Woohoo, I’ve survived Week 1! 😀
(Background information about the project is at my About page)
No real coding this week, but a lot of API research, querying, and testing – we were trying to identify the best strategy/APIs to find Commons categories within a certain radius of specified GPS coordinates. Basically, Phase 1 of the project will involve using the chosen strategy to match an uploaded picture’s GPS coordinates with Commons categories that are found nearby, in order to display category suggestions to the user. Currently the only suggestions displayed to the user are ‘previously used categories’, so the goal for Phase 1 is to provide more suggestions that are tailored to the locality in which the picture was taken.
We were initially considering 3 strategies/APIs:
- The WikiData API that was suggested by Magnus on Nicolas (co-mentor)’s StackOverflow thread. Unrelated note: I later found out via Stephen (mentor) that Magnus has made a whole lot of other contributions to Wikimedia, and curiosity led me to his wikipedia page, which stated that he was one of those who worked on the initial software that all of the wikis are now based on.
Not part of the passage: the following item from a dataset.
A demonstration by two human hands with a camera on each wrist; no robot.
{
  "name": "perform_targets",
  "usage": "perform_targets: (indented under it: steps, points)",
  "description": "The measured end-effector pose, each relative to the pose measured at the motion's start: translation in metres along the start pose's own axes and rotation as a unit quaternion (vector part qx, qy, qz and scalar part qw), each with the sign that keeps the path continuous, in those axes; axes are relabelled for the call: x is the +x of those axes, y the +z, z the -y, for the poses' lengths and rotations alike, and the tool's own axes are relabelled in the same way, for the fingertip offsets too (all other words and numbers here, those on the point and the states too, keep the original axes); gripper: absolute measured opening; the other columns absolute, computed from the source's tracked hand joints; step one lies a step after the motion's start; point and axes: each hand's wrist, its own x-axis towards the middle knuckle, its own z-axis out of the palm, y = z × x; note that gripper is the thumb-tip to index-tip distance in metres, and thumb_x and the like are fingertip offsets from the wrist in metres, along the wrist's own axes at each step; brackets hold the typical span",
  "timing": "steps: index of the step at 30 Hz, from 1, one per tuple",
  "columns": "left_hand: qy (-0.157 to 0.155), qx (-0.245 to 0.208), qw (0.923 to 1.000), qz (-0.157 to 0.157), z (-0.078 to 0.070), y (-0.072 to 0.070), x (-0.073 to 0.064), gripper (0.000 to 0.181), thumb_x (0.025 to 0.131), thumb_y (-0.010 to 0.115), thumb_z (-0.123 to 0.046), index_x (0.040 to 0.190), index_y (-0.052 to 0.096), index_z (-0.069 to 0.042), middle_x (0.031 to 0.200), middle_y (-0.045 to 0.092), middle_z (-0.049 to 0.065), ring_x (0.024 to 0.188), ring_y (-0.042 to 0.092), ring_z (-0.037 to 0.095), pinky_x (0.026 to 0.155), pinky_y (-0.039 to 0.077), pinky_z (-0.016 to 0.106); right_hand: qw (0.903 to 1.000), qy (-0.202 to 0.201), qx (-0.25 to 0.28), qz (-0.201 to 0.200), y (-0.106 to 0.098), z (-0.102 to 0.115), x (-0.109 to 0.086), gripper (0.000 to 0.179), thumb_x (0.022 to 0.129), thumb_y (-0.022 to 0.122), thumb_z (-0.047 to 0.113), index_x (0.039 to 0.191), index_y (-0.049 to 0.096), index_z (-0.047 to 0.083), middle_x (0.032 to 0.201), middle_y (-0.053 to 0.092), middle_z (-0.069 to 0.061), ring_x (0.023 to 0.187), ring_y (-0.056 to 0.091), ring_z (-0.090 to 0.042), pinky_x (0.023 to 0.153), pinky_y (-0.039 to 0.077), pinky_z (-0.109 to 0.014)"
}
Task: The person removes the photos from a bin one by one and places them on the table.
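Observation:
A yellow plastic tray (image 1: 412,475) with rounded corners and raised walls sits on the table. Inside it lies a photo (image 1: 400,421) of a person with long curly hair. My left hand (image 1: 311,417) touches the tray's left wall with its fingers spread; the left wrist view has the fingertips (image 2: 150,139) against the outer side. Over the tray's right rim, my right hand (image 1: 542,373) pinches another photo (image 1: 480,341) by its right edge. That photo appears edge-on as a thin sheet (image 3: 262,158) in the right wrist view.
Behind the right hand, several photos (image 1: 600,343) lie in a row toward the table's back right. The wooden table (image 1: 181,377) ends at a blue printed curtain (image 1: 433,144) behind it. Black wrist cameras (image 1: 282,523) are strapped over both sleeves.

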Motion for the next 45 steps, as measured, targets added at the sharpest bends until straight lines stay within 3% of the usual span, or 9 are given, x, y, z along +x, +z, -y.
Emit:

Oooh. Small world. 🙂
- The Commons API
- The “search for existing pics at that location” strategy, code-named Method C. Instead of querying directly for Commons categories, this strategy searches for existing pictures on the Commons database that have GPS coordinates close to the uploaded picture’s coordinates, and retrieves their categories. Pretty nifty.
I eventually found out that the Commons API was not suitable, so we distilled the comparison down to WikiData vs Method C. In both of those cases there were, fortunately, external tools to aid in running queries on the API quickly and easily for testing purposes – TABernacle for WikiData and the Commons MediaWiki API Sandbox for Method C. I used 10 sample pictures and categorized them manually (by taking the current categories given by the Commons community, and adding any of my own that I saw fit), then ran them through WikiData and Method C to see how many pertinent categories were picked up. All of the results are on the GitHub wiki.
Long story short, the WikiData API worked out fine – not many false positives and not many good categories suggested, but still a huge improvement to the current app’s suggestions. But Method C performed even better, retrieving more good categories despite finding more false positives. As Nicolas mentioned, though, a false positive isn’t as big a deal as lack of good category suggestions, because if the good category wasn’t present in the suggestion list, the user would have to try and guess the right category and potentially scroll through dozens of other ‘false positives’ in the alphabetical-ordered list.
So, we’ll probably go with Method C (or its successor Method D, which involves manipulating the radius), but that will likely be decided during our next weekly meeting. The last meeting we had was incredibly productive – brainstorming with Stephen and Nicolas was a huge help in overcoming the “oh no, this doesn’t work! what to do next??” block that I encountered halfway through.
The next task involves finding a library to extract the GPS coordinates of uploaded pictures, and implementing it. Finding the library itself shouldn’t be too hard, I reckon, but I’m still a little nervous about the implementation. This app is a fair bit more complex than any other app I’ve tinkered with so far, and while I’ve already made some modifications to it for the microtasks required for my application, they were mostly simple activity/UI tweaks or bugfixes – none of them involved actually getting down and dirty with the actual uploading/categorization code. I’ve spent quite a bit of time over the past few weeks looking at the existing upload/categorization code and trying to understand it, but I don’t think I’m anywhere close to 100% on that just yet.